10.The water-soluble TF3 component from Eupolyphaga sinensis Walker promotes tibial fracture healing in rats by promoting osteoblast proliferation and angiogenesis
Binghao Shao ; Xing Chen ; Jin' ; ge Du ; Shuang Zou ; Zhaolong Chen ; Jing Wang ; Huaying Jiang ; Ruifang Lu ; Wenlan Wang ; Chunmei Wang
Journal of Traditional Chinese Medical Sciences 2024;11(2):245-254
Objective:
To determine the active components of Eupolyphaga sinensis Walker (Tu Bie Chong) and explore the mechanisms underlying its fracture-healing ability.
Methods:
A modified Einhorn method was used to develop a rat tibial fracture model. Progression of bone healing was assessed using radiological methods. Safranin O/fast green and CD31 immunohistochemical staining were performed to evaluate the growth of bone cells and angiogenesis at the fracture site. Methylthiazoletetrazolium blue and wound healing assays were used to analyze cell viability and migration. The Transwell assay was used to explore the invasion capacity of the cells. Tubule formation assays were used to assess the angiogenesis capacity of human vascular endothelial cells (HUVECs). qRT-PCR was used to evaluate the changes in gene transcription levels.
Results:
Tu Bie Chong fraction 3 (TF3) significantly shortened the fracture healing time in model rats.
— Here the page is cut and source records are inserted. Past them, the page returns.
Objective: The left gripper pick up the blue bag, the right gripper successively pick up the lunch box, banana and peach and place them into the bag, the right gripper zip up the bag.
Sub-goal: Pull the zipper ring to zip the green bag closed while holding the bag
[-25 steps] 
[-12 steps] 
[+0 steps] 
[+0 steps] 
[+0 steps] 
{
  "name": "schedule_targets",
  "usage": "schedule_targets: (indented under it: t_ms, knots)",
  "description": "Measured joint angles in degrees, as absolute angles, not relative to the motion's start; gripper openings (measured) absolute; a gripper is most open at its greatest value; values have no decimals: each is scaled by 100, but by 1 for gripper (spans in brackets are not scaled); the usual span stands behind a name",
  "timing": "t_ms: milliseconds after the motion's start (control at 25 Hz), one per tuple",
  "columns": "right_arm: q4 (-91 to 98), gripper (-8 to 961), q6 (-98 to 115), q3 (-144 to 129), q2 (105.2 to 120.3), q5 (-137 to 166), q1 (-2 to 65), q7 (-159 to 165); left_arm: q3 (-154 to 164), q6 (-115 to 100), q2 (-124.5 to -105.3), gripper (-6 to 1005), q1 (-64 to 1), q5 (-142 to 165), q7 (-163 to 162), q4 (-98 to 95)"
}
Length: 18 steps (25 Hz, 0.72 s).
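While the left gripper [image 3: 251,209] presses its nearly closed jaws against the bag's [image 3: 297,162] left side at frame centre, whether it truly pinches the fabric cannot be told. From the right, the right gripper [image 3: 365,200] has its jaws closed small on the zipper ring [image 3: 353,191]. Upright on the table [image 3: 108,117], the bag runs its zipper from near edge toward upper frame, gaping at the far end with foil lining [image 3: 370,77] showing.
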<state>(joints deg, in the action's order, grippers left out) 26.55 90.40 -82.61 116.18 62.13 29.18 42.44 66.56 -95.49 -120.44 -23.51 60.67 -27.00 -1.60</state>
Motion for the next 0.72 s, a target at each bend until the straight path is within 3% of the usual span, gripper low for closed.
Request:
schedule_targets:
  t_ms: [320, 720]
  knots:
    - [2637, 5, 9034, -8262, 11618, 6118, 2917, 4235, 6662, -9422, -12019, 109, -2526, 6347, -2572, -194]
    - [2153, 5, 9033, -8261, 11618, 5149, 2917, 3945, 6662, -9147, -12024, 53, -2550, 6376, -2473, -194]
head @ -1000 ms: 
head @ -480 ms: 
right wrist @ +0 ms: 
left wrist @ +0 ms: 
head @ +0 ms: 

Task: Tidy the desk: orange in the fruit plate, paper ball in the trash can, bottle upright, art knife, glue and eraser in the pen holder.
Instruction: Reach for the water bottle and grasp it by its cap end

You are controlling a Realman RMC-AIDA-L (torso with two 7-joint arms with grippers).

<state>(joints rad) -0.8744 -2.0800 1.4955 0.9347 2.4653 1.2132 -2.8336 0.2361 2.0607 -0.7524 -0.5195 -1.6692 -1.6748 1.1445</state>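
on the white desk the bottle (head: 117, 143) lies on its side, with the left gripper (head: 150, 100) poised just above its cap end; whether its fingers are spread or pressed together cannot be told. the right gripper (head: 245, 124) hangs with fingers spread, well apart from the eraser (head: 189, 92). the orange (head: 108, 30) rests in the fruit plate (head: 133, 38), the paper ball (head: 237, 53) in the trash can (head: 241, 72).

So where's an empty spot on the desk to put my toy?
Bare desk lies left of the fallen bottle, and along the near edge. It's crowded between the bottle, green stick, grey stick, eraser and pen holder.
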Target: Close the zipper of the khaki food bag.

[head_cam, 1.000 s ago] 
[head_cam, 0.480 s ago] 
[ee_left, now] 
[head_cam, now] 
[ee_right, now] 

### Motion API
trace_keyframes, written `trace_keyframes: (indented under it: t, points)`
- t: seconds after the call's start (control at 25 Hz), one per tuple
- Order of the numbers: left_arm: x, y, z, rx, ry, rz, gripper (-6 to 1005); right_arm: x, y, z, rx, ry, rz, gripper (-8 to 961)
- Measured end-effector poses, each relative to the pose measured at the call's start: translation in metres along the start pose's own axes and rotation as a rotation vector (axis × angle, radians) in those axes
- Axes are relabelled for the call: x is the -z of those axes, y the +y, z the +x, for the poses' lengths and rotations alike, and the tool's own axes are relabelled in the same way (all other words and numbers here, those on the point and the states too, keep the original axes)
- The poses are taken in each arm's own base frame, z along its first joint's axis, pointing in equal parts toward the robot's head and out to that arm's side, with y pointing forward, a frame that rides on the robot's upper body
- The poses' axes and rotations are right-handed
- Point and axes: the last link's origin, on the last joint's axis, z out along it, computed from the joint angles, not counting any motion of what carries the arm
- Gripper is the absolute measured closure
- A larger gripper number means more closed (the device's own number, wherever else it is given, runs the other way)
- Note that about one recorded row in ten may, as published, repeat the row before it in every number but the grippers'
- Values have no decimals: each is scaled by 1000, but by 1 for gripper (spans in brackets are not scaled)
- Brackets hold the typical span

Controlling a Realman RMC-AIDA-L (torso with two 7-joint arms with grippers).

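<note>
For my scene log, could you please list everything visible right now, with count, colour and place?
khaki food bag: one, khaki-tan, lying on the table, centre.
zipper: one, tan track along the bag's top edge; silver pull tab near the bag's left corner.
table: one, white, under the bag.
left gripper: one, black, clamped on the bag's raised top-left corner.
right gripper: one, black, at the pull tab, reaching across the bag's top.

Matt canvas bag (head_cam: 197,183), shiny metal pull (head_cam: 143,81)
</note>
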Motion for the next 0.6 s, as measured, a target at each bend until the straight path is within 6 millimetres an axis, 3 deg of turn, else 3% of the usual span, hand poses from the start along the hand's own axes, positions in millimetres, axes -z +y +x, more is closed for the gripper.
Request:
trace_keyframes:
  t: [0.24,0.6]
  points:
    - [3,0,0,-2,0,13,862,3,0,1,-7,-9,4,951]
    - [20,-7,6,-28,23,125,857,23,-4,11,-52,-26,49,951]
X-ray results showed that on day 14, fracture healing in the TF3 treatment group was significantly better than that in the control group (P = .0086). Tissue staining showed that cartilage growth and the number of H-shaped blood vessels at the fracture site of the TF3 treatment group were better than those of the control group. In vitro, TF3 significantly promoted the proliferation and wound healing of MC3T3-E1s and HUVECs (all P < .01). Transwell assays showed that TF3 promoted the migration of HUVECs, but inhibited the migration of MC3T3-E1 cells. Tubule formation experiments confirmed that TF3 markedly promoted the ability of vascular endothelial cells to form microtubules. Gene expression analysis revealed that TF3 significantly promoted the expression of VEGFA, SPOCD1, NGF, and NGFR in HUVECs. In MC3T3-E1 cells, the transcript levels of RUNX2 and COL2A1 were significantly elevated following TF3 treatment.
Conclusion
TF3 promotes fracture healing by promoting bone regeneration associated with the RUNX2 pathway and angiogenesis associated with the VEGFA pathway.